→ **WHAT YOU SHOULD DO**:
Within the listing, each line that has the string "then" should be copied.

[Opening GIVEN INFORMATION section]

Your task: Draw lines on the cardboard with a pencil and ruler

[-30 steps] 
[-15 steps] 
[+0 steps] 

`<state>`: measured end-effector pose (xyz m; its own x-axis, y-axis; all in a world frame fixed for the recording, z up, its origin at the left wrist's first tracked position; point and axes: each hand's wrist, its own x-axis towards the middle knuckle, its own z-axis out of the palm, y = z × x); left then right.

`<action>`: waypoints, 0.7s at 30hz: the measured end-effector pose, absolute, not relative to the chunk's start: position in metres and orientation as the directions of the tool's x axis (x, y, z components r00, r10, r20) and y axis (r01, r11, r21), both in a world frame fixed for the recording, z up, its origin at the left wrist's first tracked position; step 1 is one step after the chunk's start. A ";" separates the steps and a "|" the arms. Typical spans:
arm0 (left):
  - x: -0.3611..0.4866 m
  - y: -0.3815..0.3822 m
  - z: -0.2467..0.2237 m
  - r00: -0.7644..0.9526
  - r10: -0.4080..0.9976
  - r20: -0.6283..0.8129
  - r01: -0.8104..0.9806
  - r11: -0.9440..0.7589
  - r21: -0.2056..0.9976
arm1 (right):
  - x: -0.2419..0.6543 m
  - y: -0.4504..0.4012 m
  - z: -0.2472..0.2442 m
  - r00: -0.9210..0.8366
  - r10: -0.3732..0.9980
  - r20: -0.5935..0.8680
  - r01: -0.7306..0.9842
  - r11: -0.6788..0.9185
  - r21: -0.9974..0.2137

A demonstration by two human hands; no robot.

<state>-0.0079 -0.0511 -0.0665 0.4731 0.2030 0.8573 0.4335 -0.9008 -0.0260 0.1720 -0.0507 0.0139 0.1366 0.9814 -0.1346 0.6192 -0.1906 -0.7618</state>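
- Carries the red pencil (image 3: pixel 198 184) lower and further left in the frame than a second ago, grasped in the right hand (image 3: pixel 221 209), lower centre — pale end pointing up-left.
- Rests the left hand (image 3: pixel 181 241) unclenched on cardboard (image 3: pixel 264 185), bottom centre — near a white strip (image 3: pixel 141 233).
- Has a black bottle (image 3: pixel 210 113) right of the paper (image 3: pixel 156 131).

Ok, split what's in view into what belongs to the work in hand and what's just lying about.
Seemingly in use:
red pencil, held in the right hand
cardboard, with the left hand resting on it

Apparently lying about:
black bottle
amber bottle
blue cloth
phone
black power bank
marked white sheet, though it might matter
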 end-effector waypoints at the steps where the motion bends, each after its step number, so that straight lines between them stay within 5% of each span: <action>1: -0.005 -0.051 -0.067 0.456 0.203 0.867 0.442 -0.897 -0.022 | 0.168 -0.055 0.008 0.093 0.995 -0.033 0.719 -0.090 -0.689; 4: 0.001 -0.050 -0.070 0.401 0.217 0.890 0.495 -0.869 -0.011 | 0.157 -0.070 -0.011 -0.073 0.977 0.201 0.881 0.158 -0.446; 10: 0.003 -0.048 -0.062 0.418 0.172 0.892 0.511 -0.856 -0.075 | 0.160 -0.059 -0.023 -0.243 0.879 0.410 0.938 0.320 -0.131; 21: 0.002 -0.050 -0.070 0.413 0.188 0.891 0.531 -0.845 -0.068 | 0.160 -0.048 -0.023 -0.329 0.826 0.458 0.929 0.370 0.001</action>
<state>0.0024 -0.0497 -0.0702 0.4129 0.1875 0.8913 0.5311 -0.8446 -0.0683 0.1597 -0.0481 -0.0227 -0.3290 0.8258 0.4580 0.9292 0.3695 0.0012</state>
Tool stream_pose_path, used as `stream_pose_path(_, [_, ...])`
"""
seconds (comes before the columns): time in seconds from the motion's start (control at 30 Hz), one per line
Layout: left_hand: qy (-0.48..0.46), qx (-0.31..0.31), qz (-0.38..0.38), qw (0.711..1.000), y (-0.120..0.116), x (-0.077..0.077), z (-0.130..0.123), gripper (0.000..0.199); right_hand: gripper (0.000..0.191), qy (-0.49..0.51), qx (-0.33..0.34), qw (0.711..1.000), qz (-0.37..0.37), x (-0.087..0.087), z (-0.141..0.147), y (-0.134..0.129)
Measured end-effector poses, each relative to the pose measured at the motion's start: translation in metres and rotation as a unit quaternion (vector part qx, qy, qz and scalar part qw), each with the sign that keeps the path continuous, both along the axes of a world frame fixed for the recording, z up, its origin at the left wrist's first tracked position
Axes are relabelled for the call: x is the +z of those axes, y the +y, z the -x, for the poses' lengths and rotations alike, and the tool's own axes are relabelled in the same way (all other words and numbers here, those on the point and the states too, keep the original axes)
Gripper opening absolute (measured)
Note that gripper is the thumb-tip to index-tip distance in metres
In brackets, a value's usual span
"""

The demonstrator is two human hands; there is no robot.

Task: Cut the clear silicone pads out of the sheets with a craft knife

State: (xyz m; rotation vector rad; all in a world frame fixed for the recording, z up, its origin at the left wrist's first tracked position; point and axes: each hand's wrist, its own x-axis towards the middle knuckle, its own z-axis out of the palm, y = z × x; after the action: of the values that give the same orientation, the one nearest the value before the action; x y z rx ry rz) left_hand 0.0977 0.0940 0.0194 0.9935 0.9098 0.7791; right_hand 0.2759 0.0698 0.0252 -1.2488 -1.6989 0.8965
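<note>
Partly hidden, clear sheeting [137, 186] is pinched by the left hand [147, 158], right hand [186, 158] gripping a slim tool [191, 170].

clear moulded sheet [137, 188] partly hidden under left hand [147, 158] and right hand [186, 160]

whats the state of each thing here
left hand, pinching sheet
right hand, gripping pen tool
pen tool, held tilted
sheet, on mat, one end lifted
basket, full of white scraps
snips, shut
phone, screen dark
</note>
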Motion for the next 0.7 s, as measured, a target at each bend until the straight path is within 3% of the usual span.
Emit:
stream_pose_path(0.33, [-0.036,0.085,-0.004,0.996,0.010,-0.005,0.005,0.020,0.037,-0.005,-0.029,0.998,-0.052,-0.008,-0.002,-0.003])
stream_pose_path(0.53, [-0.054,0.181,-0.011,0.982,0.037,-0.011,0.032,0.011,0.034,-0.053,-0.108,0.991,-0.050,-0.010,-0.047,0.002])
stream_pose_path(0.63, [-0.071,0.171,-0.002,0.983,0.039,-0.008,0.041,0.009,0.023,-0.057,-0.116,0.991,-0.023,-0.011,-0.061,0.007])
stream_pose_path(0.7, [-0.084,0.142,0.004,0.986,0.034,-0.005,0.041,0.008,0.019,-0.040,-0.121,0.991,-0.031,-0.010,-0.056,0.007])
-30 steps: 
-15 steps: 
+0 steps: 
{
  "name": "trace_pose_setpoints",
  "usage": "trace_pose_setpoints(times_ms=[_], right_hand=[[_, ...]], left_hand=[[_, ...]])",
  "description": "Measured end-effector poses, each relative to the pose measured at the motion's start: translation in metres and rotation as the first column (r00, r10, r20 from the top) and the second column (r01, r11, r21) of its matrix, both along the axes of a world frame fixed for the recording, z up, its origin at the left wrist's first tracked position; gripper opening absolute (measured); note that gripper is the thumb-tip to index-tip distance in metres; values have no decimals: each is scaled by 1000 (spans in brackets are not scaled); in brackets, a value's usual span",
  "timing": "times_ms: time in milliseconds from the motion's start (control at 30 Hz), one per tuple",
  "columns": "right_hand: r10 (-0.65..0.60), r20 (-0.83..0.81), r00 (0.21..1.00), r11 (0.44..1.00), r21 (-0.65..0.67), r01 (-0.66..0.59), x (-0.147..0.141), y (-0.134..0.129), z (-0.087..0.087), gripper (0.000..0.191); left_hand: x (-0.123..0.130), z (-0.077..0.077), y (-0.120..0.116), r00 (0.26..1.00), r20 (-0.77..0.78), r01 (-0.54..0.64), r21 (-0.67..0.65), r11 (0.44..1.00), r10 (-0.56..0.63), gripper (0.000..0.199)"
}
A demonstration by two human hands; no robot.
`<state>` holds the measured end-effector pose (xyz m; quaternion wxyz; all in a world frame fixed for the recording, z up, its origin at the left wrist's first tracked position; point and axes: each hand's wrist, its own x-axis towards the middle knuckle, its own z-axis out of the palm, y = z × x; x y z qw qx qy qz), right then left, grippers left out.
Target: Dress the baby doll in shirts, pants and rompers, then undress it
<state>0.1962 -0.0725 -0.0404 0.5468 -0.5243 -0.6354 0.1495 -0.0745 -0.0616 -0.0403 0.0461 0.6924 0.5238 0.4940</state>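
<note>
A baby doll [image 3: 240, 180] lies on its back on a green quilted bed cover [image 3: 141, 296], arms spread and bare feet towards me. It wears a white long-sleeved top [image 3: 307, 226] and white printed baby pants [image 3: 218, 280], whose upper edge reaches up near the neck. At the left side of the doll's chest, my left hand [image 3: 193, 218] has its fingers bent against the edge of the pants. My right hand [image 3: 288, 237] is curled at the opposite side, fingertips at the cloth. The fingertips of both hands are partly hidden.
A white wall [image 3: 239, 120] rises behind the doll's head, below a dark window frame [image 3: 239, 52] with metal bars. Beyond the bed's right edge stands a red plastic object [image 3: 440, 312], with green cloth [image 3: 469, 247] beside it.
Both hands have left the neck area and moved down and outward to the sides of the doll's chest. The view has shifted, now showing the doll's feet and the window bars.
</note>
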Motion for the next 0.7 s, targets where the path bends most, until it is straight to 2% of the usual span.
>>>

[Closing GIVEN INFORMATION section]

→ **ANSWER TO THIS PROBLEM**:
`<state>`: measured end-effector pose (xyz m; its own x-axis, y-axis; all in a world frame fixed for the recording, z up, its origin at the left wrist's first tracked position; point and axes: each hand's wrist, its own x-axis towards the middle knuckle, its own z-axis out of the palm, y = z × x); left then right.
`<state>` holds the measured end-effector pose (xyz m; quaternion wxyz; all in a world frame fixed for the recording, z up, its origin at the left wrist's first tracked position; point and axes: each hand's wrist, its own x-axis towards the middle knuckle, its own z-axis out of the palm, y = z × x; x y z qw qx qy qz), right then left, grippers left out.
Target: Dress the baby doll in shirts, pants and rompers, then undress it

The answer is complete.